Here’s a breakdown of the digits in a savings account routing number.
As the visual above shows, different digits in your routing number have different meanings. Here’s a more detailed explanation.
- The first two digits refer to the regional Federal Reserve bank that oversees financial institutions in your area.
- The third digit refers to the check processing center that’s been assigned to your financial institution.
- The fourth digit is the state of the Federal Reserve district that your financial institution is located in.
- Digits 5–8 make up the unique identifier number for your financial institution.
- The ninth digit is a “checksum” — a mathematical formula based on the sum of the first eight digits in the routing number (something a little more complicated than plain old addition).
How do I use my savings account’s routing number?
Now that you know where to find the routing number associated with your savings account, you might wonder why and how you’d use it.
The three main ways this routing number may come in handy include paying your bills, setting up direct deposit with an employer and transferring money between accounts.
Paying your bills with your savings account
You can pay your bills using a money market savings account, a type of savings account that comes with checks, among other benefits.

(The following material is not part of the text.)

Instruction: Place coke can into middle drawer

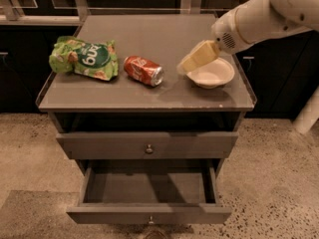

If you don’t have a money market account, you could opt to set up automatic bill pay from a designated account using electronic transfers. In either case, having your routing number handy can simplify the process.
Setting up direct deposit with your savings account
Other ways you might want to use your savings account include setting up a direct deposit of your paycheck from your employer. Signing up for this option typically requires both your bank account and routing numbers to execute.
Consider setting up direct deposit if you’re saving for a goal and want to make regular deposits into your savings account.
Making a wire transfer with your savings account
Another situation could involve transferring money from one checking or savings account to another account with a different financial institution. This type of transfer is sometimes called a wire transfer.
This might be something you’d use if you’re dealing with an emergency and need to access funds quickly.
The routing number to your savings account is key to being able to move money in or out of your account. It helps make it possible to pay bills, set up direct deposit or transfer funds.
While a savings account routing number can help you move funds around, be aware that unlike with a checking account, you may be limited with a savings account in terms of the number of transactions you can make without a fee.